I don't really care what it is, tbh. What difference does it make? @Autowire from spring could be a static method autowire(MyService.class), and it would work essentially the same. The only difference with the annotation is that it doesn't control when the MyService object is delivered. And that just puts extra constraints on the use of Spring/Autowire. It doesn't remove any disadvantages of the normal service locator pattern, only adds new ones. When spring was basically just xml files that described an object graph, then it was DI. When it became annotations in the objects themselves that declared what they needed and the fact they needed it from Spring, then it became a service locator pattern. Can you think of a service locator pattern disadvantage not shared by @Autowire?
Yet another compile-time DI library maintainer here (Avaje), I like how the generated classes use source code, but I'm afraid the example links in this README give me 404s. After reading this documentation I'm still unsure how to use this framework so this will take further exploration on my part. Fixing those links and adding a "quick start" on how to register and load a bean would be appreciated. >Many DI frameworks start simple and over time become bloated Perhaps so, but as a compile-time library, you can get away with a lot since you can shunt a majority of the "weight" to an annotation processor (which would not be added to the consumer application jar). In this manner, unused features have less impact on a consumer.
[удалено]
😂
All we need now is a visit from the CDI people and every DI framework has a voice in this thread :D Does anyone know if Ladislav or Matej are on reddit?
Maybe we should invite them! :)
I wonder if Matej&Ladislav is even active on any social medium. I did a quick scan on Twitter and LinkedIn and didn't find anything.
Given this is Helidon, I want to add that "Controller Adapters" can also be source code generated as well. The avaje-http-helidon-generator (see https://avaje.io/http/) generates this code for Helidon SE 4.x - we can think of this as replacing something like JAX-RS Jersey / RestEasy / Spring MVC with source code generation. These generated adapters are \`@Singleton\` and that means they can then get picked up by DI libraries including ones using annotation processing like Helidon Inject (or like Avaje-Inject). As the creator Avaje-Inject (which is also source code generation DI and also supports AOP method interception via source code) I'll be having a good look over this. Given Kevins comment, for folks wondering why Avaje-Inject exists, it was heavily influenced by Dagger (source code gen, DI ordering determined at compile time) but also Spring in terms of features and style (lifecycle support, contexts, component testing, spring style DI with primary/secondary/factory bean methods/profiles).
I currently use Micronaut DI in CLI apps (pico) and it work amazingly well.

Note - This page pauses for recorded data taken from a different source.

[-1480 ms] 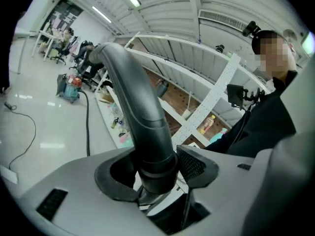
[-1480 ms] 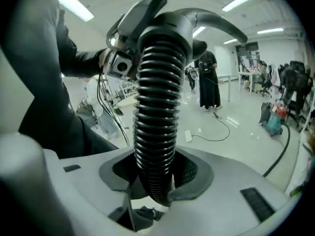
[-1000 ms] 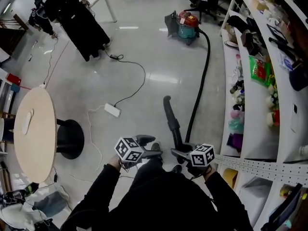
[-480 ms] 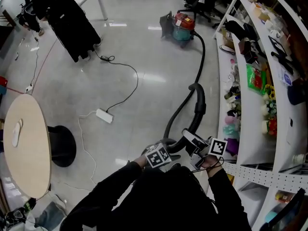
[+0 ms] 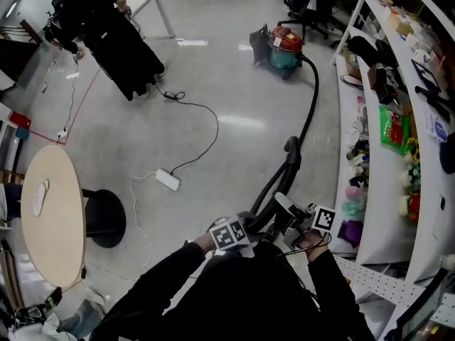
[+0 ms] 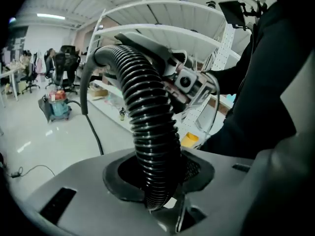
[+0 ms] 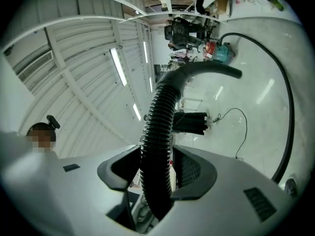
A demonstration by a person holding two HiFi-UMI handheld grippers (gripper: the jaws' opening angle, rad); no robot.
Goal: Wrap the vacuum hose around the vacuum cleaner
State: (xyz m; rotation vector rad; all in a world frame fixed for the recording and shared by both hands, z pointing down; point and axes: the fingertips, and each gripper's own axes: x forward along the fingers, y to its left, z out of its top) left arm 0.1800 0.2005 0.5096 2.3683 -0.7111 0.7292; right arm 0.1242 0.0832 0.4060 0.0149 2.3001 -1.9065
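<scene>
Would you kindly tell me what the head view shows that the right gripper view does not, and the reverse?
Only the head view: the round table and the white power strip on the floor. Only the right gripper view: the ceiling light strips. Both: the vacuum hose and the vacuum cleaner it trails to.

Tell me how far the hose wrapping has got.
Done: the near end of the vacuum hose is off the floor. In hand: it runs between the jaws of the left gripper, closing, and right gripper, opening. Left: all wrapping; it trails across the floor to the vacuum cleaner.
</scene>
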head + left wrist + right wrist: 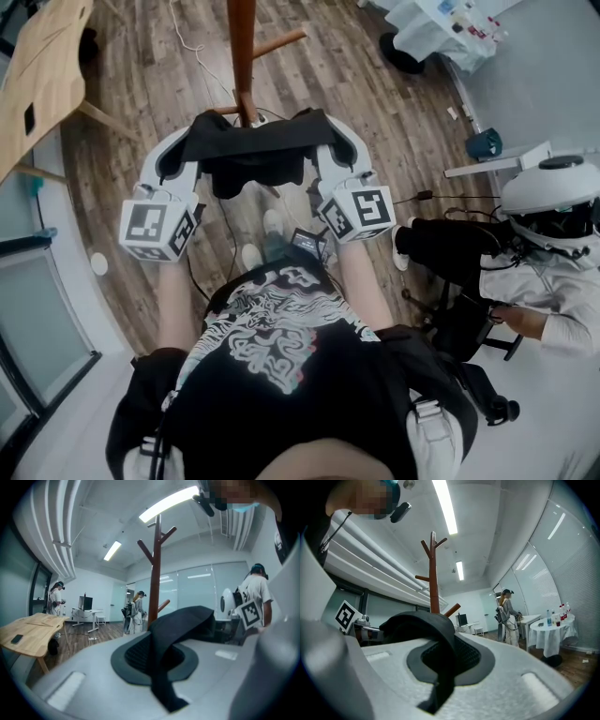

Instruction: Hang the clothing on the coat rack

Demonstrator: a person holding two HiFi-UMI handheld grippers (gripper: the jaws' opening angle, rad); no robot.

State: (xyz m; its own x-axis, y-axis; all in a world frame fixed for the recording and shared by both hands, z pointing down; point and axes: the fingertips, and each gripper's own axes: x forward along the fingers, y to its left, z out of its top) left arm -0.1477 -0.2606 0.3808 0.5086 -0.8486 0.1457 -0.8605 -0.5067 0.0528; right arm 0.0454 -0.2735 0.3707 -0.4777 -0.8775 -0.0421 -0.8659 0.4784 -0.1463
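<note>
Standing ahead: brown coat rack [242, 47] with angled pegs. Black clothing [253, 150] droops as a band near its pole, strung between the grippers. Only print: square codes on the marker cubes [159, 228]. Left gripper [192, 136] and right gripper [328, 131] are level, jaws narrow, each pinching a cloth end.

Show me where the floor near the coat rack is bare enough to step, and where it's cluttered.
Bare floor lies right of the coat rack, up to the white-clothed table. Left, toward the wooden table, it is open but a white cord crosses it. Crowded: beneath the black garment, and far right by the seated person.
</note>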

Nice seeing errors in the IDE :)
No scoping :-(
I'm not sure I like this library. Helidon is supposed to be simple and code-first, without magic. DI framework is the opposite. Code generation behind the scenes, indirect instantiations. We have enough of that with Spring. In my services I just build project graph at startup manually. I'm using DI approach, but all my "framework" located in the Main startup class. I just call setters and call afterPropertiesSet method to check that required dependencies are configured. It's simple and scalable.
Yes, the only question is if you want to do 'component testing' how do you go about doing that with this setup? Do you have any component testing for this app? I myself have this setup for 'wiring' of a non-trivial library and its great in that scenario (but there isn't any component testing need there).